Before 2010, when Democrats have been in control of the legislation, their party leaders have been tasked with redistricting and done so to a Democratic advantage.
“I don’t think that Evers or Fitzgerald or Voss or Jagler--I don’t think any of those guys should be drawing their political districts on either side,” said Stephen Ratzlaff, of DeForest, who is running for the 37th Assembly District as an independent candidate. “How hard is that to figure out? The drawing of the political districts should be taken out of the hands of politicians.”
Hesselbein is an author of a bill proposing a non-partisan redistricting in the model of Iowa, which places the task under the authority of a non-partisan advisory commission. She has pursued the issue with full knowledge that it would put her own seat at greater risk in the next election.
“I would welcome it,” said Hesselbein. “I’ve never shied away from having an opponent and I think it’s great when people have a choice, so I would absolutely love to do it.”

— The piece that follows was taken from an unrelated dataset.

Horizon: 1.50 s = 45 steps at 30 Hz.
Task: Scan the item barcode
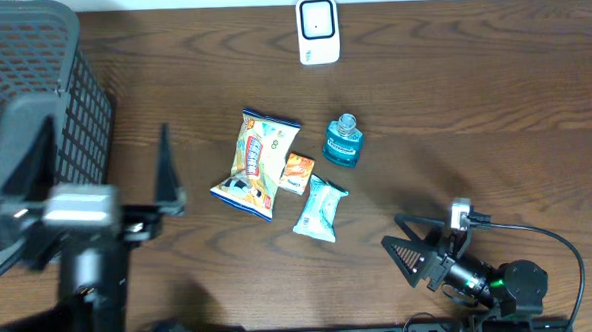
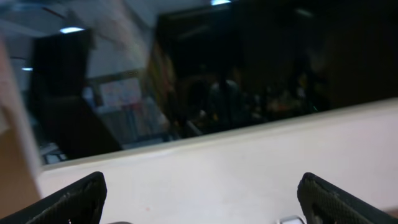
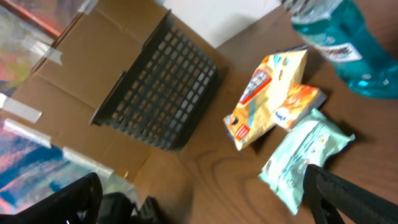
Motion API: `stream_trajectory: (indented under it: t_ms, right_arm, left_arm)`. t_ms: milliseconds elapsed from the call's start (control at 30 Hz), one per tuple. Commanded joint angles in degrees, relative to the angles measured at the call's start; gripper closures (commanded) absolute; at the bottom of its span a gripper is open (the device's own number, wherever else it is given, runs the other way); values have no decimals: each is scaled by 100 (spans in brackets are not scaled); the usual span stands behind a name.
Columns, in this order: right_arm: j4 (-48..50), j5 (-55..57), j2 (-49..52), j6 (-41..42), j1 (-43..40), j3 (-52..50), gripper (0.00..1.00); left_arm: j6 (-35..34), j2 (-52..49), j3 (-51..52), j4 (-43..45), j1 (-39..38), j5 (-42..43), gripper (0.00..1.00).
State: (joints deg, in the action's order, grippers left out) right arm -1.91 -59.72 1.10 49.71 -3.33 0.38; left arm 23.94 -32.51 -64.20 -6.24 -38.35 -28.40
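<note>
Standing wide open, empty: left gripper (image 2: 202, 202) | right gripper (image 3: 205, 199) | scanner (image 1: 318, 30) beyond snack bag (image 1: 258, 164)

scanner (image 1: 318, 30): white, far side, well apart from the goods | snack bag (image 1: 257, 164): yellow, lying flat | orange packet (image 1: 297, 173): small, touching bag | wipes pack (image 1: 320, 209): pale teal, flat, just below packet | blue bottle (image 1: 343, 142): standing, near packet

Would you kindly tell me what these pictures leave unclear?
- Barcodes: none legible on the bag, wipes or bottle; too small overhead.
- Bottle: cut off by the right wrist view's top corner.
- Orange packet: partly hidden by the bag.
- Left wrist view: blurred, shows no items.
</note>
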Motion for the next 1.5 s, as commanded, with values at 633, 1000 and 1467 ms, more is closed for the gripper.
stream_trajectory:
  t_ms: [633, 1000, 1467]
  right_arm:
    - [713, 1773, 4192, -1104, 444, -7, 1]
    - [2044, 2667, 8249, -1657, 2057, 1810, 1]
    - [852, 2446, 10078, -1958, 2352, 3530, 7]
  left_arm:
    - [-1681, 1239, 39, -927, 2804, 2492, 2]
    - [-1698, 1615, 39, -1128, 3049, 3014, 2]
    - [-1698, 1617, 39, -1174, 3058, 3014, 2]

However, a non-partisan redistricting process does not necessarily need to be adopted from outside the state, according to Maureen McCarville, Dane County District 22 Supervisor, of DeForest.
“At the county level we have an independent group with the idea of keeping the gerrymandering out of it and try to keep it fair,” said McCarville, “keep the natural boundaries and keep communities together.”

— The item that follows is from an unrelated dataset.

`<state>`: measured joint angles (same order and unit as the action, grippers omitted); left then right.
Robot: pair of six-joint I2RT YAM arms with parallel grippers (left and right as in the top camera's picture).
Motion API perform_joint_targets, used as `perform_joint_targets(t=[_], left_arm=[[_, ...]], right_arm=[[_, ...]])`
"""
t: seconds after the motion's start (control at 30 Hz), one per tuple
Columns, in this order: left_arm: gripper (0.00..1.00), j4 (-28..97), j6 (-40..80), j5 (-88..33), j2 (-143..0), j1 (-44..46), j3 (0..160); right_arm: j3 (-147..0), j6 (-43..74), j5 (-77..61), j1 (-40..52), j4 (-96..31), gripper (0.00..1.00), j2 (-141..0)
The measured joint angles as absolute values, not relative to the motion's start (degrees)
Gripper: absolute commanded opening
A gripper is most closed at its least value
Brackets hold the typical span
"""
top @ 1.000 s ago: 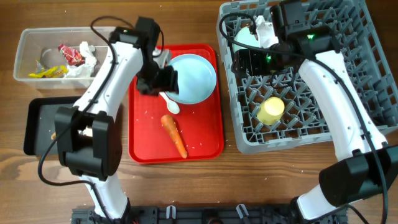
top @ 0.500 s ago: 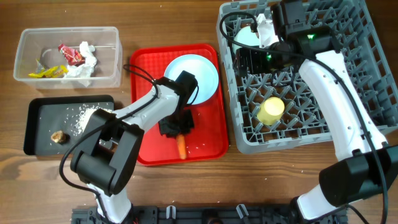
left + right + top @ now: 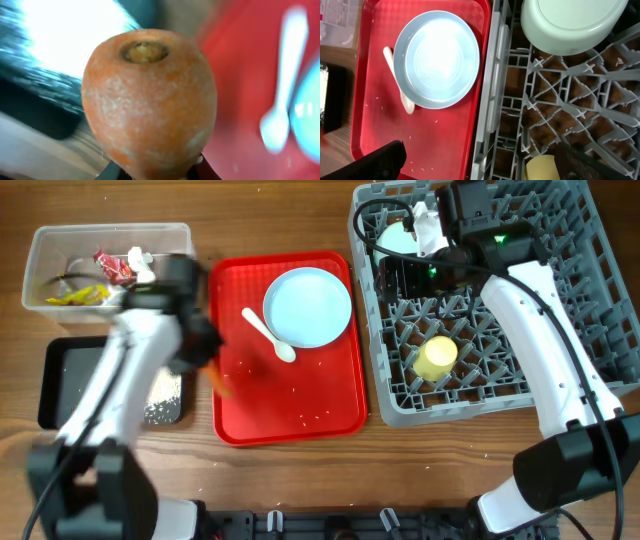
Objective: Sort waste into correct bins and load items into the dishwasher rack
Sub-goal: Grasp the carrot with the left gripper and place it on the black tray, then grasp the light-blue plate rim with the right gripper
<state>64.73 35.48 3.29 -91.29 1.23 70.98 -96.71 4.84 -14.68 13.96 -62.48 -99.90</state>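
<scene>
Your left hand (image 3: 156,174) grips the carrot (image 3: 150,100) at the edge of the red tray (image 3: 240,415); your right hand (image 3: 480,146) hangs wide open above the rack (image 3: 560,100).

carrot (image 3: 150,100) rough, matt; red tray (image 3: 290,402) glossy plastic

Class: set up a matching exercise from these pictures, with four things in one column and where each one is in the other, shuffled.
Things:
1. carrot
2. spoon
3. cup
4. wrappers

Places:
A. in the rack
B. in the tub
C. in the left gripper
D. on the red tray

Pairs: 1-C, 2-D, 3-A, 4-B
</scene>
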Motion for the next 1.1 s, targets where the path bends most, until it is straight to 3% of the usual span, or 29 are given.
perform_joint_targets(t=[0.13, 0.3, 0.37, 0.73, 0.83, 0.93, 1.1], left_arm=[[0.16, 63.1, 34.3, 5.2, -90.7, -11.9, 70.7], [0.36, 54.2, 33.6, 6.0, -91.2, -20.3, 64.8], [0.37, 52.5, 33.4, 6.1, -91.3, -20.6, 62.9], [0.43, 50.0, 33.5, 6.2, -91.3, -20.6, 60.4], [0.56, 51.6, 31.1, 5.2, -91.3, -19.8, 61.9], [0.76, 53.6, 27.4, 4.6, -91.5, -14.4, 68.7], [0.82, 47.8, 23.1, 3.6, -91.6, 1.2, 74.2]], right_arm=[[-96.7, 4.8, -14.5, 14.0, -62.5, 0.98, -99.9], [-96.7, 4.7, -14.5, 14.0, -62.5, 0.98, -99.9], [-96.7, 4.7, -14.5, 14.0, -62.5, 0.98, -99.9], [-96.7, 4.4, -14.5, 14.0, -62.5, 0.98, -99.9], [-96.7, 4.2, -14.6, 14.0, -61.2, 0.96, -99.9], [-96.7, 3.8, -17.3, 14.0, -58.2, 0.96, -99.9], [-96.7, 3.8, -21.1, 14.3, -56.2, 0.96, -99.9]])
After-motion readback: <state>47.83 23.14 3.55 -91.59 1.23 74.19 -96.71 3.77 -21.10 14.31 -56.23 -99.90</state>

However, as more citizens are depending upon local government to respond to their concerns, the authority of counties and municipalities is diluted by the same gerrymandering process. Among the testimony presented in the Peoples’ Maps Commission hearings, several current and former county officials described how district lines assigning multiple districts for one county, or in the case of DeForest, one municipality, made it more difficult for local government to lobby for issues, and funding, at the state level.
“If we have three different assembly districts and DeForest or Windsor wants to lobby a particular issue, how much clout do you have?” McCarville explained. “If there’s only one little neighborhood that is, say, in Plumer’s district and we want to lobby him, the political capital he would have to burn on an issue probably isn’t commensurate with the amount of people being represented in the area.”
Scheduled district hearings by the Peoples’ Maps Commission have been completed and now the group is soliciting recommendations for district arrangements through their website. The census data that will determine the changes, due to issues involving the COVID-19 pandemic, is not expected before September, which leaves little to no time for discussion of changes before nomination documents are distributed for the next election.
The process, as discussed by all those interviewed here, is assumed the same: that the Republican leadership in the state legislature will refuse to recognize and competing redistricting models, will insist on their own map, which will be vetoed by the governor, and will be decided by the courts.
“My concern is that with the Census not coming in until September, that it plays right into the Republican argument that there won’t be enough time,” said Madison civil rights attorney and League of Women Voters member Joan Schwarz. “I’m also concerned about the million dollars that the legislature allocated to hire a law firm at $30,000 a month now and $200,000 a month later, and the People’s Maps Commission can’t be in the budget.”
As of publication Rep. John Jagler and Rep. Jon Plumer have not responded to requests for comment.